Today is the National Day of Mourning, which recognizes those who’ve died or been injured at work.
The town of Lunenburg will be live streaming a ceremony this year, in place of their usual in-person event.
Danny Cavanagh, President of the Nova Scotia Federation of Labour, said the government needs to do more to prevent workplace death.
“Our labour standards in Nova Scotia are completely outdated,” he said in an interview. “They haven’t been modernized; they haven’t been updated in their entirety for 40 plus years now.”
Cavanagh noted that in a rapidly changing world, labour standards should be reviewed every five years as new technology is introduced.
32 people died related to work in 2020 — more than the province has seen since 2008, when 20 people died from work related causes, according to data released from the Workers Compensation Board and the Department of Labour and Advanced Education .
In 2020, 18 were on-the-job deaths, while the other 14 were related to either long or short-term injuries or illness sustained from work.

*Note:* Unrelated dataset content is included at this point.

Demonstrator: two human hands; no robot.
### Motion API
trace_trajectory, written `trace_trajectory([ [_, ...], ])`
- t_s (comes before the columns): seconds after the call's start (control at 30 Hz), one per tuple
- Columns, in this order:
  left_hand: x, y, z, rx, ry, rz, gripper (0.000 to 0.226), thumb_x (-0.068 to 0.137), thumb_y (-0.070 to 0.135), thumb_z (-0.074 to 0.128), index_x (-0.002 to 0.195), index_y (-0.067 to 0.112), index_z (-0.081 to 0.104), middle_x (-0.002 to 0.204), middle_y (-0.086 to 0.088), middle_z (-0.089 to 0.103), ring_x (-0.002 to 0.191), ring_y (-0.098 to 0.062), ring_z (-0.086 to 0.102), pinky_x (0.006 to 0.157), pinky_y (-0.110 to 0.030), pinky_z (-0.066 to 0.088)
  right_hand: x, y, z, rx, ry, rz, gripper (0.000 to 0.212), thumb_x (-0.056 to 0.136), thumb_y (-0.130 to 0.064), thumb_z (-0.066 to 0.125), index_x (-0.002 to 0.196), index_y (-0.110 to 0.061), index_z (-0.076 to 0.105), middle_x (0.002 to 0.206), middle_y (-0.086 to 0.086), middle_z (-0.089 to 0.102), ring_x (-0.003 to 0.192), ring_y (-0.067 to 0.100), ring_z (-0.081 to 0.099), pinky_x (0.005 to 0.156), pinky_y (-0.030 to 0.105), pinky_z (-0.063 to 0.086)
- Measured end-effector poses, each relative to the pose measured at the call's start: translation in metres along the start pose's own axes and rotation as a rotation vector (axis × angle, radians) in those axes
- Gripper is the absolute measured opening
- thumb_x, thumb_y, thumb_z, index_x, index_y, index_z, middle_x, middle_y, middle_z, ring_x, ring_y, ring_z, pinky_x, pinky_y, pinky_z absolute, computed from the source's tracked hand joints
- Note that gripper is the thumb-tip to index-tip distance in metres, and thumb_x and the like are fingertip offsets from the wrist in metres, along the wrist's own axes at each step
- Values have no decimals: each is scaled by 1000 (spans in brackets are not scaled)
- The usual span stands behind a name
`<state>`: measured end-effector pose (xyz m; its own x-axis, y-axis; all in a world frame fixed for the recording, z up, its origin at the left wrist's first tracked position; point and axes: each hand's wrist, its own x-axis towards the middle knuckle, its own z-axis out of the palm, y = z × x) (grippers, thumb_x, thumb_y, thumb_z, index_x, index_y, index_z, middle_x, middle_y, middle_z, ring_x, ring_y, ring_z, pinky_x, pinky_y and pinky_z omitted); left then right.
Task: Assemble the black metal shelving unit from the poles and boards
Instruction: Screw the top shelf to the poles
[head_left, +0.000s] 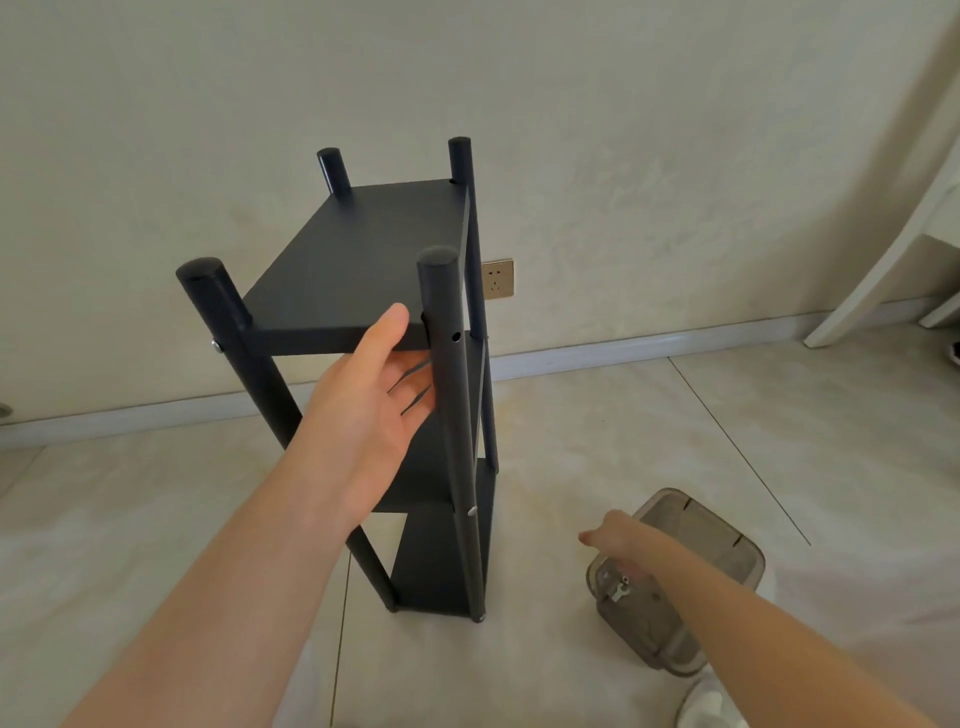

This number is linked in part to the six lives lost in the sinking of the Chief William Saulis and the Portapique mass murder which claimed the lives of two people who were working, said Stuart MacLean, CEO of the Workers Compensation Board.
He likened workplace safety to the COVID-19 pandemic and says the way to lower workplace related deaths is to foster a safety culture in workplaces.
“There’s all the same elements of what’s taking place in the pandemic: … you have [to have] strategies around raising awareness and following best practice approaches. The hard hat becomes the mask,” he said in an interview.
The Nova Scotia Federation of Labour normally hosts a ceremony of their own to mark the day of mourning outside Province House in Halifax. This is the second year that the pandemic has cancelled the plan.
The town of Lunenburg will live stream their ceremony on the town YouTube channel and on Zoom at 12 p.m. today.
“We have to commit ourselves to continuous improvement and to really caring about this,” said MacLeod “It’s not enough to know about it, we have to care about it to the point that if we don’t, it can be life or death.”